■ **PROBLEM DETAILS**
Look for the line that has "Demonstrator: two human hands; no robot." in the material below; please repeat it and every line after it, exactly, up to and including the line that has "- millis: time", and nothing else.

■ **RECORDS PROVIDED**
▼
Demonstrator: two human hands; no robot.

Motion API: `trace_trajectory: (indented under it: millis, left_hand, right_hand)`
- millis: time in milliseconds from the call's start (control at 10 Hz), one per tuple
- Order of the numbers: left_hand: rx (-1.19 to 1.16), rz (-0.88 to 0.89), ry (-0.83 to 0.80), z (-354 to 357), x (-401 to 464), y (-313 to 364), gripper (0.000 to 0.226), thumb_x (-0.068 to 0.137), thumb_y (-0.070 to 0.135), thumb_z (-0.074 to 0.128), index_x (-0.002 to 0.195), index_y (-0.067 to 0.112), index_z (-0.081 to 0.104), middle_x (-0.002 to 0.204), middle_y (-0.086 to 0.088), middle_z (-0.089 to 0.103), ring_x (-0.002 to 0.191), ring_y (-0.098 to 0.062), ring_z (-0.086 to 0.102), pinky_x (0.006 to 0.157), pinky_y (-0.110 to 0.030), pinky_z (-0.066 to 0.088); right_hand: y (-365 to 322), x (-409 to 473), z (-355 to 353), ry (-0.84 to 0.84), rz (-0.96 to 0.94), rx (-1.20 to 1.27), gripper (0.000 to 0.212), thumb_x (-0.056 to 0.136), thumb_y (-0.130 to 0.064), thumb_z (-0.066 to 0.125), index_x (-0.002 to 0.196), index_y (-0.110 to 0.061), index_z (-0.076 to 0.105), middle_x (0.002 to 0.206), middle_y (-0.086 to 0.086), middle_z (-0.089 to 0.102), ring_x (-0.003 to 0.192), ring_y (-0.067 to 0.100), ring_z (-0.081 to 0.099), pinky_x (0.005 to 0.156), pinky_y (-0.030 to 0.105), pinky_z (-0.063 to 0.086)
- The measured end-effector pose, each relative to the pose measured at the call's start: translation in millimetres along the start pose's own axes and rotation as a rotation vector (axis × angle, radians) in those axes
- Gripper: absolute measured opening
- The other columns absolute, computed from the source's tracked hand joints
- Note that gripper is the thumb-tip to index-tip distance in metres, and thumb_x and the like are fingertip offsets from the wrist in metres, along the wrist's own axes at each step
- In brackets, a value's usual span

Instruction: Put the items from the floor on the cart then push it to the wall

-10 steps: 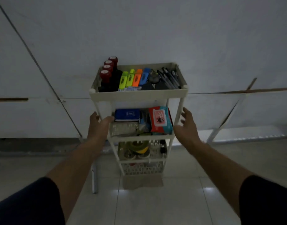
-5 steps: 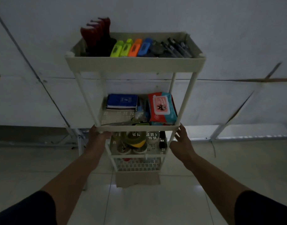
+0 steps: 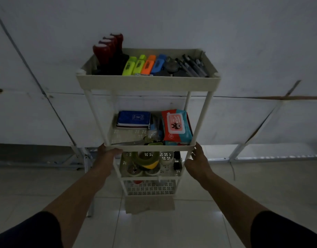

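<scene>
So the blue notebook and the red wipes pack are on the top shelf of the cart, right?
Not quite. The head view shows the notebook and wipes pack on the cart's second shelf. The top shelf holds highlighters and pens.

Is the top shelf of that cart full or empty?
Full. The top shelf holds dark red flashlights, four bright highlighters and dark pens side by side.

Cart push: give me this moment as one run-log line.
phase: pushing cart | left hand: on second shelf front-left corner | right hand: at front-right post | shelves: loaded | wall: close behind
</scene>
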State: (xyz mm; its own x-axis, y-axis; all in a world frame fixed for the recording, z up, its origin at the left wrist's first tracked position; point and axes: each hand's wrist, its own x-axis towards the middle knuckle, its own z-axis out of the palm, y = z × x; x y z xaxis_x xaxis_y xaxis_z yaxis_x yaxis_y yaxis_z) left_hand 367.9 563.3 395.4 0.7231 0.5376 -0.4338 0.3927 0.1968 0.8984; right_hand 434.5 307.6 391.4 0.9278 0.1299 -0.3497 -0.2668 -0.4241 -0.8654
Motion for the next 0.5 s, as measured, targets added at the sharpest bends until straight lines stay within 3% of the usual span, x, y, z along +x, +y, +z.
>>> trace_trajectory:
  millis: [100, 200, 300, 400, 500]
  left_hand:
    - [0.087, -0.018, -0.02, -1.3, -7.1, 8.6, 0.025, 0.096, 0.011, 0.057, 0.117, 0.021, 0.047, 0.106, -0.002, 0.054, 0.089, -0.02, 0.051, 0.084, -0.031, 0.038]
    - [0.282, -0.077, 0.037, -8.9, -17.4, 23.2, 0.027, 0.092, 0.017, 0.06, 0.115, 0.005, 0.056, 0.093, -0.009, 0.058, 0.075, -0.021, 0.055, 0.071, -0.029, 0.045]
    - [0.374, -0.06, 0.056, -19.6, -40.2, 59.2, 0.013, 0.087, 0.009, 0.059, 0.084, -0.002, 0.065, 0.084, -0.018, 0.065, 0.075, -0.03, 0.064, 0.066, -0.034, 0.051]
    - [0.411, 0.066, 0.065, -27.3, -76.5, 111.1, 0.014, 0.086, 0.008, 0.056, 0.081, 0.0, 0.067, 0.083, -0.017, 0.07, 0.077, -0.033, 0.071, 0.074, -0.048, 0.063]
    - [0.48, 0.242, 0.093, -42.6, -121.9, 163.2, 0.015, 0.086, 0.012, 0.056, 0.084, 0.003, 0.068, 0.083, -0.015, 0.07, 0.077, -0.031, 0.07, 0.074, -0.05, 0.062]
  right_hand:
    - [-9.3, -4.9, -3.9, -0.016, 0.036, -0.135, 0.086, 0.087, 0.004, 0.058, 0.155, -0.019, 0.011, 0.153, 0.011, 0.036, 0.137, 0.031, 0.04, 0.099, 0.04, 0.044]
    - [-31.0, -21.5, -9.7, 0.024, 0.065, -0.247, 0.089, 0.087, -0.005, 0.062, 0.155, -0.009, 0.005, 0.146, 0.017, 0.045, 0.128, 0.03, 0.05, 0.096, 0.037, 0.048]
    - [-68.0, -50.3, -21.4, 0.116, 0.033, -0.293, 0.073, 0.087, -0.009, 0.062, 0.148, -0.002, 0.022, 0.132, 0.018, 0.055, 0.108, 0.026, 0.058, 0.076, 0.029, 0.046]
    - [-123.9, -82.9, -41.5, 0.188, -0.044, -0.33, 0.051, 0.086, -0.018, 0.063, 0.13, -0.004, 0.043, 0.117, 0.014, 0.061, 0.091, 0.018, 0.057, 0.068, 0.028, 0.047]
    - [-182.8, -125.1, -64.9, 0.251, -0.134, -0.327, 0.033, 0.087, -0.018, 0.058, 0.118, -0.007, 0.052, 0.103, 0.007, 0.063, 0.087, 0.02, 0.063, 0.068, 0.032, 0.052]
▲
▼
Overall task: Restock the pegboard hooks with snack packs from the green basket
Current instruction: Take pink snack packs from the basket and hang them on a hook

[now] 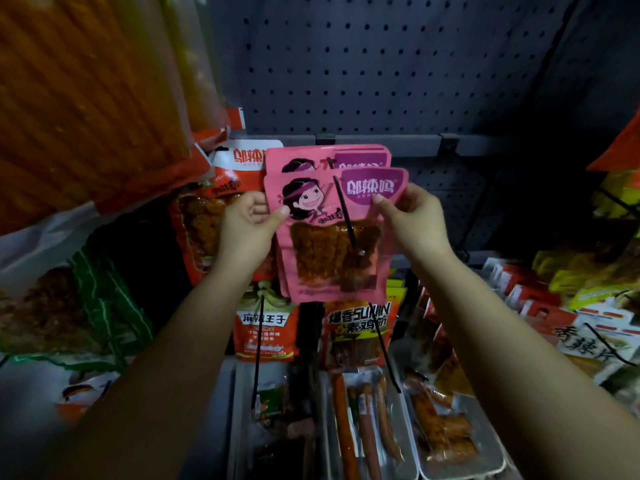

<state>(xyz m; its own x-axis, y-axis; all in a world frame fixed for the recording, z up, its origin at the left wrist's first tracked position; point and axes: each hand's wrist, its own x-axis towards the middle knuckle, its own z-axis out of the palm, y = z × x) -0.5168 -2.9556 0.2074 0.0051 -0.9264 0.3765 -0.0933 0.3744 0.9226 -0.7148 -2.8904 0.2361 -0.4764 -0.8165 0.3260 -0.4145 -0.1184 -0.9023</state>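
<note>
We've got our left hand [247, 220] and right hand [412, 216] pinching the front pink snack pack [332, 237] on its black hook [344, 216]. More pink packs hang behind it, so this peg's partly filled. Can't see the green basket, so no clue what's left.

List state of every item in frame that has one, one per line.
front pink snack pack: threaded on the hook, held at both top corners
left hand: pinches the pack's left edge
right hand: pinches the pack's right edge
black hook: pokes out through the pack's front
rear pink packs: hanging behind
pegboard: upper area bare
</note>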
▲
■ **WRITTEN RESPONSE**
Demonstrator: two human hands; no robot.

Motion API: `trace_trajectory: (indented under it: millis, left_hand, right_hand)`
- millis: time in milliseconds from the call's start (control at 10 Hz), one per tuple

The answer, as written, is complete.